Go through the lines below and copy each one that holds the string "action".

───── Data ─────

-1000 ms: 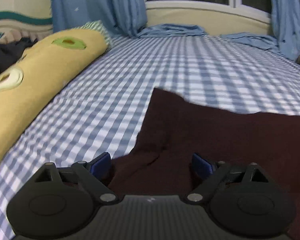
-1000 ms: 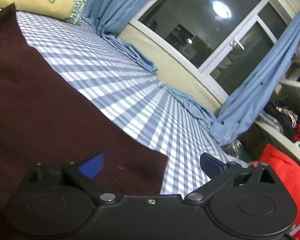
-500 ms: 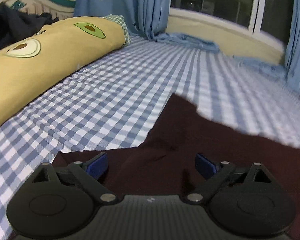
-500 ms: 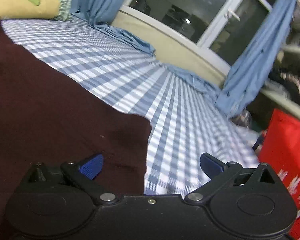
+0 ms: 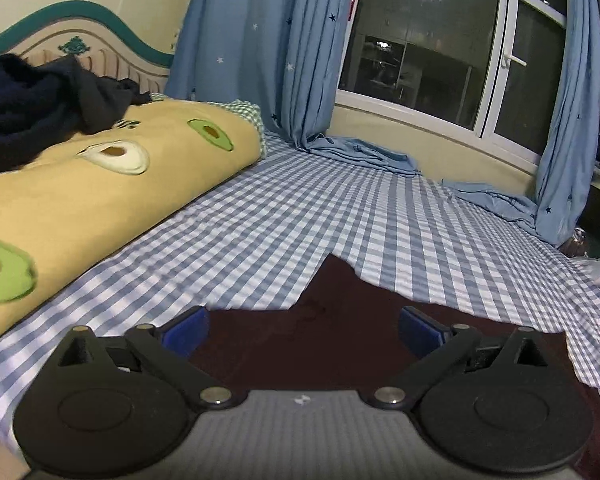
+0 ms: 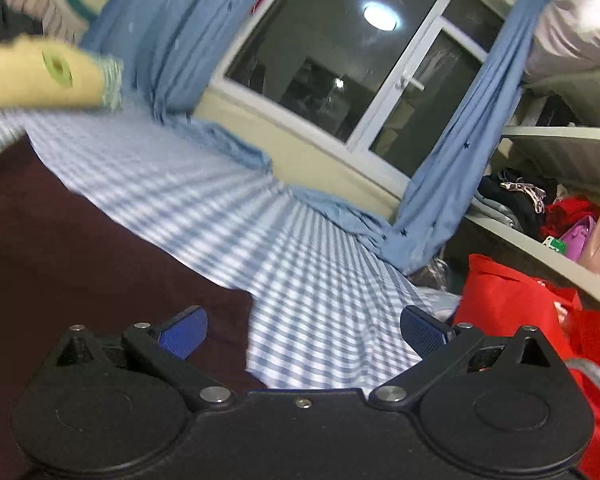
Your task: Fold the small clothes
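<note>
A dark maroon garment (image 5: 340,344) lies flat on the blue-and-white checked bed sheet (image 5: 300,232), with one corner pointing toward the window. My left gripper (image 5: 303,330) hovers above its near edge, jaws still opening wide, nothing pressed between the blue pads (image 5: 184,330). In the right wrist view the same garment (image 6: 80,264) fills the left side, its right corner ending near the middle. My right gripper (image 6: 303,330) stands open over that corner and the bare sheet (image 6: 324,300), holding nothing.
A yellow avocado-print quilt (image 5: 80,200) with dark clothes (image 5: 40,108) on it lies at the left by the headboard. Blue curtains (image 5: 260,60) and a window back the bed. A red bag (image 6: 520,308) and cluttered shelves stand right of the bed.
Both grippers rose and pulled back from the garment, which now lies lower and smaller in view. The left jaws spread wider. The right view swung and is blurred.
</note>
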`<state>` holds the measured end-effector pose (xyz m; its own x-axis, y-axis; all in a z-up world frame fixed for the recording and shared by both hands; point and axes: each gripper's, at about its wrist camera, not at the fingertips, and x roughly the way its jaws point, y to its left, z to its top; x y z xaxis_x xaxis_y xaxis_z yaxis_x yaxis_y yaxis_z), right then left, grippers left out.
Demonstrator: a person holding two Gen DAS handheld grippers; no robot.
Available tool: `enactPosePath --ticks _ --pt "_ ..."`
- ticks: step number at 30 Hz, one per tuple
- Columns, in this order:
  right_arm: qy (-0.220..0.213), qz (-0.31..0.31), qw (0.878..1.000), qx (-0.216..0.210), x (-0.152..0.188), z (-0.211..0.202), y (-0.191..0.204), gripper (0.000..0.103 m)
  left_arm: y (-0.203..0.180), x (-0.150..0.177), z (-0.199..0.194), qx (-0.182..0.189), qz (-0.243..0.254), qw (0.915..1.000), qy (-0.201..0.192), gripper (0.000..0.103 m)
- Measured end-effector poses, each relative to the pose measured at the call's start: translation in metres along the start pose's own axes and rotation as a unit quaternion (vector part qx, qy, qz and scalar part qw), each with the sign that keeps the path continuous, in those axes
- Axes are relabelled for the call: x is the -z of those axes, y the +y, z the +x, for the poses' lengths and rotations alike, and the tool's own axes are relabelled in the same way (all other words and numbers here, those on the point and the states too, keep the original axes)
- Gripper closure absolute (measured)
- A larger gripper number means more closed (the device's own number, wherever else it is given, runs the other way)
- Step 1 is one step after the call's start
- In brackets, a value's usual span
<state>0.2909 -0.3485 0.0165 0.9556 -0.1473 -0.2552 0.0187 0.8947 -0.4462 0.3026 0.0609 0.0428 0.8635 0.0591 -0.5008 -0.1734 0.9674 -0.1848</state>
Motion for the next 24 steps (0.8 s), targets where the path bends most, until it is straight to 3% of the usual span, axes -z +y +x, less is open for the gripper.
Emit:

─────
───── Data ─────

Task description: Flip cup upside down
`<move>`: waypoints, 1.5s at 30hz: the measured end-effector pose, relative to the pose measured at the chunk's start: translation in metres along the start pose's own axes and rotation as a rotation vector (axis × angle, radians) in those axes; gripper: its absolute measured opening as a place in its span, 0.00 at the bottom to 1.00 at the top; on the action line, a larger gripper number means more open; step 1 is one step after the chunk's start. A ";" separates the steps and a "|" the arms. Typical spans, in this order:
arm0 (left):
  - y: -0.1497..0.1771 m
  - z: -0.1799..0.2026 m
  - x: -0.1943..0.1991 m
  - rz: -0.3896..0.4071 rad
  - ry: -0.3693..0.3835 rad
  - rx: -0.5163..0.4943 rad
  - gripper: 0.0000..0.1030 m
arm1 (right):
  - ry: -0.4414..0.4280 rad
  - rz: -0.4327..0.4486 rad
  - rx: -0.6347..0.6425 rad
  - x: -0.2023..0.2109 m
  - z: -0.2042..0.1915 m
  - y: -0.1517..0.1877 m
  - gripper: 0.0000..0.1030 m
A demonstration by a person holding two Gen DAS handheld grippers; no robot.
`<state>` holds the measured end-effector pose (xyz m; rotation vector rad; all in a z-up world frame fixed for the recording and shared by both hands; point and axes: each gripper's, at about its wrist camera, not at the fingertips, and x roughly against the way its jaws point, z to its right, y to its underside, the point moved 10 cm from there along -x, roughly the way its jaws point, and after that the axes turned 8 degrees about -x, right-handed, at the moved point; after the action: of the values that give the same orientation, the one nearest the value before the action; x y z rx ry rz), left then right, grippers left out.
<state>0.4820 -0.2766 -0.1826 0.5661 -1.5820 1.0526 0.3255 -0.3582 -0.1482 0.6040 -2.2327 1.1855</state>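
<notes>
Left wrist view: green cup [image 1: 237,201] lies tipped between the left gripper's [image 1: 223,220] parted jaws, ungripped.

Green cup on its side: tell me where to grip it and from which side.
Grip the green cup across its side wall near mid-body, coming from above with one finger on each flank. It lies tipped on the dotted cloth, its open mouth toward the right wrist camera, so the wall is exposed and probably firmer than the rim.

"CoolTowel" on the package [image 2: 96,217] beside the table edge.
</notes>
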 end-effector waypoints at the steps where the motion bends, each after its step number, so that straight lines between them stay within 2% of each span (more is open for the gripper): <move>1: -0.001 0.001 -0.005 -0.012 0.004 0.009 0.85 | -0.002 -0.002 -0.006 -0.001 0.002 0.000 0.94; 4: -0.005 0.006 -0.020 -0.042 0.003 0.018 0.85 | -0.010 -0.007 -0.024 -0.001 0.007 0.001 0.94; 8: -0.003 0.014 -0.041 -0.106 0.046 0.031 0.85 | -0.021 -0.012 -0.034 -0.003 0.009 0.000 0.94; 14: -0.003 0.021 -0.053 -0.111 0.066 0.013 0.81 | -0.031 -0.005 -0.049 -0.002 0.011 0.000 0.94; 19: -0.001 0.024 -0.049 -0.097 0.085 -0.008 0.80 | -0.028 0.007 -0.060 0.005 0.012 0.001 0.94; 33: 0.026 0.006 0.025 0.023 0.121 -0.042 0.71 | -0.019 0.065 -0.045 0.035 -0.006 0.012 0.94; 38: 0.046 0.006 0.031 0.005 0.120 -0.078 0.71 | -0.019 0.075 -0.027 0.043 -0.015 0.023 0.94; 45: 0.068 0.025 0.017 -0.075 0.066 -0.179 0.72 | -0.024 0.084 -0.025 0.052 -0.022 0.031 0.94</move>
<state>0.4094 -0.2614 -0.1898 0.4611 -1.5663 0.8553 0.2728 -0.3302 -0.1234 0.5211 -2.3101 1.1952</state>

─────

> _Output below_
`<move>`: waypoints, 1.5s at 30hz: the measured end-effector pose, relative to the pose measured at the chunk's start: translation in metres along the start pose's own axes and rotation as a rotation vector (axis × angle, radians) in those axes; gripper: its absolute measured opening as a place in its span, 0.00 at the bottom to 1.00 at the top; on the action line, a larger gripper number means more open; step 1 is one step after the chunk's start. A ";" separates the steps and a "|" the arms. Typical spans, in this order:
`<state>` holds the measured end-effector pose (xyz m; rotation vector rad; all in a z-up world frame fixed for the recording and shared by both hands; point and axes: each gripper's, at about its wrist camera, not at the fingertips, and x roughly against the way its jaws point, z to its right, y to its underside, the point moved 10 cm from there along -x, roughly the way its jaws point, and after that the axes turned 8 degrees about -x, right-handed, at the moved point; after the action: of the values that give the same orientation, the one nearest the value before the action; x y z rx ry rz), left then right, grippers left out.

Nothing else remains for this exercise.